/40.00/

172 87 100
                                    

Happy reading 💜
Siap-siap semua faktanya bakal aku ceritain di dua chapter kedepan. Stay tune!

---

"Bukankah ini sedikit tidak adil? Terlalu sempurna, " Ae-ri meracau pelan kemudian kembali memfokuskan diri ke bacaanya.

"Ha, sempurna? Siapa yang sempurna? " ulang Taehyung penasaran, rasanya tadi ia mendengar secuil racauan Ae-ri.

"Ani, bukan siapa-siapa. Aku hanya asal bicara," elak Ae-ri dengan nada canggung.

Sebenarnya ia sedang membicarakan Taehyung, hanya saja Ae-ri tidak mungkin mengatakan sejujurnya. 'Kau pria yang sempurna, aku yakin semua ingin berada di posisimu' Ae-ri bahkan tidak bisa membayangkan ekspresi Taehyung nanti.

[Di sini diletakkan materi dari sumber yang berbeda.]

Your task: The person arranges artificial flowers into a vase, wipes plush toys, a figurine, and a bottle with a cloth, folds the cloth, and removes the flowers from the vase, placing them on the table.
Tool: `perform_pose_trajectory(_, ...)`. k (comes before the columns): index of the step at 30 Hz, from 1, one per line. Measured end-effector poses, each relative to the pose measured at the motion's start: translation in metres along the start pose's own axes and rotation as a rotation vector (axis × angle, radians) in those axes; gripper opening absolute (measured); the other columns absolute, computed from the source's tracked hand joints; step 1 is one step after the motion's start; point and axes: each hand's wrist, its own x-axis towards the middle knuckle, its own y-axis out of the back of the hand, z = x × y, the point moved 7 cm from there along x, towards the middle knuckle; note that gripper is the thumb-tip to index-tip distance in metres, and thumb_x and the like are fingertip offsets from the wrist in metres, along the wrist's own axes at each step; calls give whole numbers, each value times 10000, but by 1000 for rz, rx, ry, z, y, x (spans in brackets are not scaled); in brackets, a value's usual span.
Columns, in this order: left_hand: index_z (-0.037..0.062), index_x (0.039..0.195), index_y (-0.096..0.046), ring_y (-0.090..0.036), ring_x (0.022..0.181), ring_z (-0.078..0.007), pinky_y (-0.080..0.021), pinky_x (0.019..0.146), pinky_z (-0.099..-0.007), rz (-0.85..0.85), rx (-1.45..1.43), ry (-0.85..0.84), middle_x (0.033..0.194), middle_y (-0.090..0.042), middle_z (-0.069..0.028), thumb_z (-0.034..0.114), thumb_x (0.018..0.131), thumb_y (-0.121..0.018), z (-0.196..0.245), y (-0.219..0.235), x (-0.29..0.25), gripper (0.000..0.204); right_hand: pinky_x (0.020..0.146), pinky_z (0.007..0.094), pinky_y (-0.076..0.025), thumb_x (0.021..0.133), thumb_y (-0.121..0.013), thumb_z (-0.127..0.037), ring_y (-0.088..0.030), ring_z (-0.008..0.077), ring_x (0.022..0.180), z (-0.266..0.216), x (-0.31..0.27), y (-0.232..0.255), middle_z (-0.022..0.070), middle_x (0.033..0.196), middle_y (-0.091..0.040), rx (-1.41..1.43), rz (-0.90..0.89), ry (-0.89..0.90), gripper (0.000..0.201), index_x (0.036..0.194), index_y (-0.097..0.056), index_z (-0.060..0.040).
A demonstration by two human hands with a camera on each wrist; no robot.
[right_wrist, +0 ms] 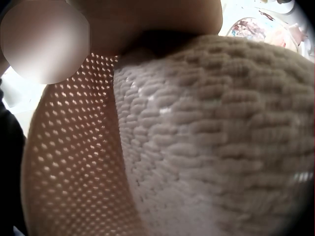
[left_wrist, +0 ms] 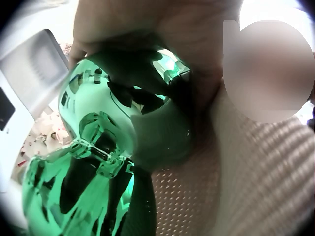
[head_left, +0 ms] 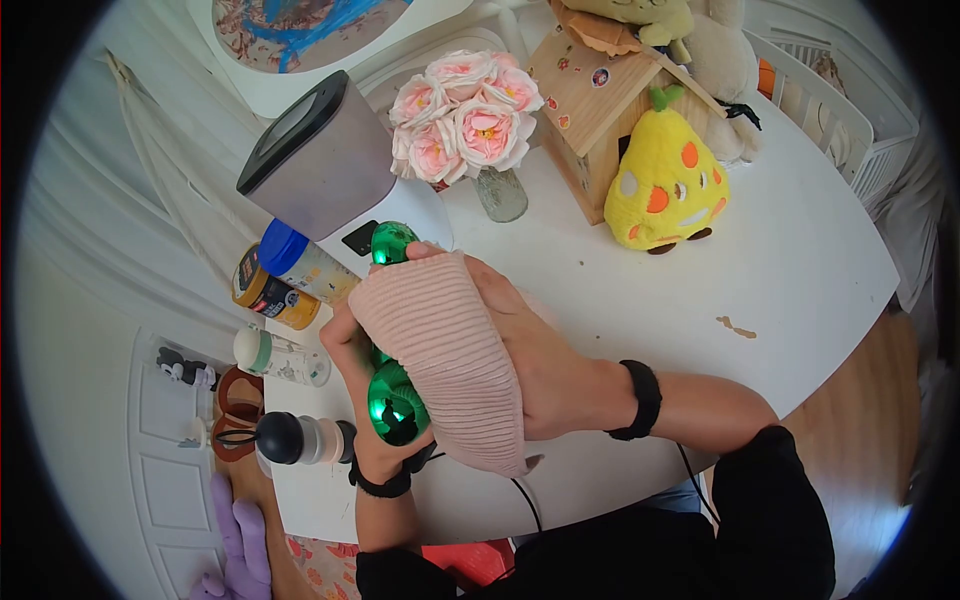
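A shiny green figure with rounded, balloon-like parts stands between my hands in the head view. A pink ribbed knit cloth covers its middle, leaving a round green part showing above and another below. My left hand grips the figure from the left side. From the right, my right hand holds the knit cloth, its fingers partly hidden behind it. In the left wrist view the green figure lies under the hand, against the cloth's holed weave. The knit cloth fills most of the right wrist view.
Behind the hands stand a grey-and-white appliance, a vase of pink roses and a wooden house. A yellow plush toy sits beside the house. Left are a blue-lidded jar, a yellow can and bottles.
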Motion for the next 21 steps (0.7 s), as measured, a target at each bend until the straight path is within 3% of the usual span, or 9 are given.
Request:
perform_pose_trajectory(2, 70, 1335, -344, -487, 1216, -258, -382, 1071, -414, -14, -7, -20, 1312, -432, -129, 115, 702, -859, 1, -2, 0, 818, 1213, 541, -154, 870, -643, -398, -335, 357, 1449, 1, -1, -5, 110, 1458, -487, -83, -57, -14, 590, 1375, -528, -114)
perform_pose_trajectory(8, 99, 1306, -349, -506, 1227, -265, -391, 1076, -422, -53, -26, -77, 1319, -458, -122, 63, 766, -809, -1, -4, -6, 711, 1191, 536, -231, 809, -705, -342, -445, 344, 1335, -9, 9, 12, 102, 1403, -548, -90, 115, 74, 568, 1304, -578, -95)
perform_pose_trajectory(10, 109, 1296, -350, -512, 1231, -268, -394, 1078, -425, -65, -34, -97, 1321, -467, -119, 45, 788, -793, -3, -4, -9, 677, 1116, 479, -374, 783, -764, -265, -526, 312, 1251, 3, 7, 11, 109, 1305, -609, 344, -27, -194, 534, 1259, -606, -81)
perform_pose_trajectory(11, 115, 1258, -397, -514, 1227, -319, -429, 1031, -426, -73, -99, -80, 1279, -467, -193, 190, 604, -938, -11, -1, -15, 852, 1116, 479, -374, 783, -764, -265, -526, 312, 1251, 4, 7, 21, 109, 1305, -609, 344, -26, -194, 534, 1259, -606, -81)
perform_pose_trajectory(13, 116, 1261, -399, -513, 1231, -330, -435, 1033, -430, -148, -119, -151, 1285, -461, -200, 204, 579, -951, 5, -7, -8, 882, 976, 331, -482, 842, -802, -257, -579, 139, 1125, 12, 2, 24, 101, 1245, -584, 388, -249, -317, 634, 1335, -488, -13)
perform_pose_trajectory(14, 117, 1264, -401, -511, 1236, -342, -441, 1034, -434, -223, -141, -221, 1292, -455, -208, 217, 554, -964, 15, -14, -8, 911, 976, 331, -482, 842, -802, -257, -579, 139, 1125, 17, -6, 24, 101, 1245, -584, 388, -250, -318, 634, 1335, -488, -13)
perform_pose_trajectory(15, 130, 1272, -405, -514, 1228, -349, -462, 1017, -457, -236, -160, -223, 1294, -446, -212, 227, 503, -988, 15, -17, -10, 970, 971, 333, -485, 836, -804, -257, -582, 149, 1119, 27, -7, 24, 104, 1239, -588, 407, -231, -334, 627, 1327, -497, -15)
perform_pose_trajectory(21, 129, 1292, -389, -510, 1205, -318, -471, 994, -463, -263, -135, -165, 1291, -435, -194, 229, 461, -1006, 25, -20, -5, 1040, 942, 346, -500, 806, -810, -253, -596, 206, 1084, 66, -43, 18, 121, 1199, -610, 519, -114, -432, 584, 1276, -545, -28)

"Kau terlihat sangat senang sepertinya, apakah perpustakaan ini bermanfaat untukmu? " cibir Taehyung memperhatikan Ae-ri yang sibuk dengan dunia imajinasinya.

Ae-ri menghentikan aksi bacanya, berpaling menatap Taehyung berbinar,"Sangat bermanfaat," seru Ae-ri senang.

"Gomawo namjachingu," spontan  Ae-ri memeluk Taehyung untuk menyalurkan rasa terima kasihnya. *pacar laki-laki

Taehyung tersenyum, mengelus lembut surai milik Ae-ri, "Sama-sama baby," bersyukur keputusannya kali ini tepat.

Baru saja ingin mengecup puncak kepala gadis itu, bibir Taehyung berakhir mencium udara yang hampa. Taehyung melipat bibirnya, menahan rasa dongkol karena diabaikan. Ternyata Ae-ri, gadis itu sudah kembali ke dunia novelnya. Kalau begini Taehyung malah merasa sedikit menyesal membuatkan rak buku khusus ini.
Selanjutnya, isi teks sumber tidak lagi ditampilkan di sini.